It was the second New York bank to be shuttered this week. On Thursday, the FDIC closed LibertyPointe Bank, which catered largely to the Orthodox Jewish community in Manhattan and Brooklyn. Valley National is also taking on LibertyPointe's assets and deposits.

Old Southern Bank had $315.6 million in assets and $319.7 million in deposits, as of Dec. 31. Centennial Bank in Conway, Ark. agreed to acquire the deposits for a premium and purchase virtually all of Old Southern's assets.

The seven branches of Old Southern will be reopened Monday as branches of Centennial Bank.

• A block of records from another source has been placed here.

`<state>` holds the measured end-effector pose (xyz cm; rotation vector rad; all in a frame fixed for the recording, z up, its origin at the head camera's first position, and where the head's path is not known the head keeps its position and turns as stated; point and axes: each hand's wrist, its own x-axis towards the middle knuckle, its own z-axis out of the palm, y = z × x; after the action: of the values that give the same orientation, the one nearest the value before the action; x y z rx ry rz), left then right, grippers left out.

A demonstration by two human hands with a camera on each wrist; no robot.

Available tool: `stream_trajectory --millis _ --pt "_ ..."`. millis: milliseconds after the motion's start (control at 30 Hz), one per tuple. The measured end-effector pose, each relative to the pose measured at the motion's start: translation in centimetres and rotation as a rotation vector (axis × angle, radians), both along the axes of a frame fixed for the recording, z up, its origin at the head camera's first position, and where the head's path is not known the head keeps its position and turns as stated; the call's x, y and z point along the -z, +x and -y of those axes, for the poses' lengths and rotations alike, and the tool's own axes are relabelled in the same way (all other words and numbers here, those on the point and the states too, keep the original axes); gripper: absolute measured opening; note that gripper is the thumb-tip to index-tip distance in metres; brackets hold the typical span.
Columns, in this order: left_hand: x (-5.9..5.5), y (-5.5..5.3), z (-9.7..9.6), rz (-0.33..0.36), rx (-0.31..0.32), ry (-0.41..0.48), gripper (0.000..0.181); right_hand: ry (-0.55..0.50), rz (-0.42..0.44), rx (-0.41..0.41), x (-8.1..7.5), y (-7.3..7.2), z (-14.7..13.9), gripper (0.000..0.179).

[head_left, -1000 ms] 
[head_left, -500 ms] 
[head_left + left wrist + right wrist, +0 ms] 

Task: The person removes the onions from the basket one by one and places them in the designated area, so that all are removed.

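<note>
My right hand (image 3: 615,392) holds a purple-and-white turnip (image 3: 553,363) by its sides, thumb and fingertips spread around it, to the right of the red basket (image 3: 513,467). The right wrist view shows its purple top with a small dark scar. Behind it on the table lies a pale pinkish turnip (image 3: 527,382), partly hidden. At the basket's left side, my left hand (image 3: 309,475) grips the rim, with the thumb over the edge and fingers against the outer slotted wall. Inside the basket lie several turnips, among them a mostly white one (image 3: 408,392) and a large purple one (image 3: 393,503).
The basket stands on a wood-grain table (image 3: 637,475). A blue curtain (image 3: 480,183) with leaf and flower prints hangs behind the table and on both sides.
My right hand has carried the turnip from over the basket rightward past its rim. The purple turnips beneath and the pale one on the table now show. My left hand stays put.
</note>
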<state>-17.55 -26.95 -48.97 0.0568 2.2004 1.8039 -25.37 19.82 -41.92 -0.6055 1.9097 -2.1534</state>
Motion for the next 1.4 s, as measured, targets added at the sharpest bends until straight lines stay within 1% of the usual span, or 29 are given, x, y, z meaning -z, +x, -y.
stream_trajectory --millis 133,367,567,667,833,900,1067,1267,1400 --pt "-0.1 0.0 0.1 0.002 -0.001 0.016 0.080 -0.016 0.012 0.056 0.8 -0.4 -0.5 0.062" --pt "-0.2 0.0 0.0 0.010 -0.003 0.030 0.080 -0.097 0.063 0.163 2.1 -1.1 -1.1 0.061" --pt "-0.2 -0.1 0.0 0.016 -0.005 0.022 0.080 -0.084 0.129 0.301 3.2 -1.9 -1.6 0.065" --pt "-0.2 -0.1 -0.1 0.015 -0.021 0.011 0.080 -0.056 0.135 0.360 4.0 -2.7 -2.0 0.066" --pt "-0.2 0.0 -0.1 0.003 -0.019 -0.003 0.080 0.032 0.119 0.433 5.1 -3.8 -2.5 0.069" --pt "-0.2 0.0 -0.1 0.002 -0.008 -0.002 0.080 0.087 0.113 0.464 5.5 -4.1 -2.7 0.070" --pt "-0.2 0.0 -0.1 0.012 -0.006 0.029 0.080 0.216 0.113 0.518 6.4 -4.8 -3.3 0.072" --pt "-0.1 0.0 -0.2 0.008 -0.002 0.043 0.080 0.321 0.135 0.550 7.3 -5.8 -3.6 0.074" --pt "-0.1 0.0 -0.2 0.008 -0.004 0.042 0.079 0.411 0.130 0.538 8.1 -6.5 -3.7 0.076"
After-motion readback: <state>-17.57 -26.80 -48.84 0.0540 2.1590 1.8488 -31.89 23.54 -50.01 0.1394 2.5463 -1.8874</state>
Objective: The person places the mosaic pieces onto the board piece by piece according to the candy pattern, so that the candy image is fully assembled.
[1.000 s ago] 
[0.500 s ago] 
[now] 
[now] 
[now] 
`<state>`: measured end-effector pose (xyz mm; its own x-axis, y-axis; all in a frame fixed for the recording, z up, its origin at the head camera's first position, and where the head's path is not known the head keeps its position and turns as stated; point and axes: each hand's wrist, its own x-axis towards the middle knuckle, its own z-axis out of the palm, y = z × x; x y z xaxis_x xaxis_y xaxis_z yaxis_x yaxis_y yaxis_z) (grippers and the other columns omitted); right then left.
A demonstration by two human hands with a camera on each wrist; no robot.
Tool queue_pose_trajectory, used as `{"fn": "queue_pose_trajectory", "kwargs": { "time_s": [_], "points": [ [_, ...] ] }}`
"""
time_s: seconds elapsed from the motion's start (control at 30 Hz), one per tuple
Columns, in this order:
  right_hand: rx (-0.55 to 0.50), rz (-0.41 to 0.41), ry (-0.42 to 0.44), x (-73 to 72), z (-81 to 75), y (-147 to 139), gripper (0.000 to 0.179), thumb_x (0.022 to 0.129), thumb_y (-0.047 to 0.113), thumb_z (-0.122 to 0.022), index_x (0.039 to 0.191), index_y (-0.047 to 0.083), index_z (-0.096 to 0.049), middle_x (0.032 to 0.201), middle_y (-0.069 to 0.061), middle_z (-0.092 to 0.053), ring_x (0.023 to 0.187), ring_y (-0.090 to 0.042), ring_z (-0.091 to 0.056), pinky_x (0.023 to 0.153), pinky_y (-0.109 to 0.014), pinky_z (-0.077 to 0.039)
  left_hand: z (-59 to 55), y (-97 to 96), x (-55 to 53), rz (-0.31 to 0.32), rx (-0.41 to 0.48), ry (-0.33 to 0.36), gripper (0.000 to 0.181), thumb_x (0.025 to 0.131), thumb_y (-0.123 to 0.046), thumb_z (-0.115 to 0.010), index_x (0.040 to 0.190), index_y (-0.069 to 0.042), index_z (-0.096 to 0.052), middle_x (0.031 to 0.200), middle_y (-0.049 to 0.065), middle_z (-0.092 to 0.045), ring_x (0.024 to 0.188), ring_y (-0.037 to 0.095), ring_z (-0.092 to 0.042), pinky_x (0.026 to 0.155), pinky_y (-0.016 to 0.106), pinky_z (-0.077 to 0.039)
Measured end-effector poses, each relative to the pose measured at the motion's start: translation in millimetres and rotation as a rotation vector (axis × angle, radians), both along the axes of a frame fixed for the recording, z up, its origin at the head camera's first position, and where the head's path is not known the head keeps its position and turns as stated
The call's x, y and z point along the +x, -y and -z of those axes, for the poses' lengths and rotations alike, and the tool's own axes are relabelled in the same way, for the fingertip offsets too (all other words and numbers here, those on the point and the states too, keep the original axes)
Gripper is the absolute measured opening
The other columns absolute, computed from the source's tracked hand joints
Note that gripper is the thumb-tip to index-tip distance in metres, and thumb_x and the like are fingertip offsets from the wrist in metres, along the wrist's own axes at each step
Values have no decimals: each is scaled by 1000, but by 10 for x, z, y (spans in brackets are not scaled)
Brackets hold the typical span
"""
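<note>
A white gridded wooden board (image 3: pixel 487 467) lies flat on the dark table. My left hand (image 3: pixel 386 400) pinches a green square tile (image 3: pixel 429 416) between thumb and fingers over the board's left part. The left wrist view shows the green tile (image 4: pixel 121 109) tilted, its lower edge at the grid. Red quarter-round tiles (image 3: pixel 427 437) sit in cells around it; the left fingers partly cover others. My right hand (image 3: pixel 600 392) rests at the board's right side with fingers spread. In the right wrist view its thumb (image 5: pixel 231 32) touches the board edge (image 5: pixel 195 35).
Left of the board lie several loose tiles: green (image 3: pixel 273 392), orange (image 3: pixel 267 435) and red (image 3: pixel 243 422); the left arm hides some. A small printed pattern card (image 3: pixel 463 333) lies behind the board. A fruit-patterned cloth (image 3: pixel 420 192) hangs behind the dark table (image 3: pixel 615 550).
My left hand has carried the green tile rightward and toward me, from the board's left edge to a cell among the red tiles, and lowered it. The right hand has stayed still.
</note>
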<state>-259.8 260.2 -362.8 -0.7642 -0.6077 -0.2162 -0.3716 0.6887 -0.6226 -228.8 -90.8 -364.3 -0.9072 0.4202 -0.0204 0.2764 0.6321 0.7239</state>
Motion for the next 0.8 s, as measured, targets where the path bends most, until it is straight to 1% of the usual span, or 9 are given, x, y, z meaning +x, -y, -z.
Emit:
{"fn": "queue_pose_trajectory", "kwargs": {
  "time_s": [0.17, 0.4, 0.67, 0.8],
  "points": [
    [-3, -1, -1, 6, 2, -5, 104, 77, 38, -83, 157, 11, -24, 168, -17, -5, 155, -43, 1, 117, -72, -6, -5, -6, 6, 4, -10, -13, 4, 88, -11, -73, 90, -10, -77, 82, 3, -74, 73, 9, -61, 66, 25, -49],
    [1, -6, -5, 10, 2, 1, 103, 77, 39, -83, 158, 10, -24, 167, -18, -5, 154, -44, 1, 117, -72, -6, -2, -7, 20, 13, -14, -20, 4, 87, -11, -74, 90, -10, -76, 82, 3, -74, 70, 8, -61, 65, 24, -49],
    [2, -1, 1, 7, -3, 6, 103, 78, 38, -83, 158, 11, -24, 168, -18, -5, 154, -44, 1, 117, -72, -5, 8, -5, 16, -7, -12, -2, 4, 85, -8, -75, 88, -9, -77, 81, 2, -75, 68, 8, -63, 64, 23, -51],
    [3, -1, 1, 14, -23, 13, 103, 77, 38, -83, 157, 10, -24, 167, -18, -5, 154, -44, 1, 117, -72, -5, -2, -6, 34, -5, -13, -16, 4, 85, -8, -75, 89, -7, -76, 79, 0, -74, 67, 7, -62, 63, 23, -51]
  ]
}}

Statewide Bank had $243.2 million in assets and $208.8 million in deposits, as of Dec. 31. Home Bank in Lafayette, La. is assuming Statewide Bank's deposits, but will not pay a premium. Home Bank is also purchasing nearly all of Statewide Bank's assets.

Statewide Bank's six branches are reopening Saturday as branches of Home Bank.

The pace of bank seizures this year is likely to accelerate in coming months, FDIC officials have said.

As the economy has weakened, bank failures have mounted, sapping billions of dollars out of the deposit insurance fund. It fell into the red last year, hitting a $20.9 billion deficit as of Dec. 31.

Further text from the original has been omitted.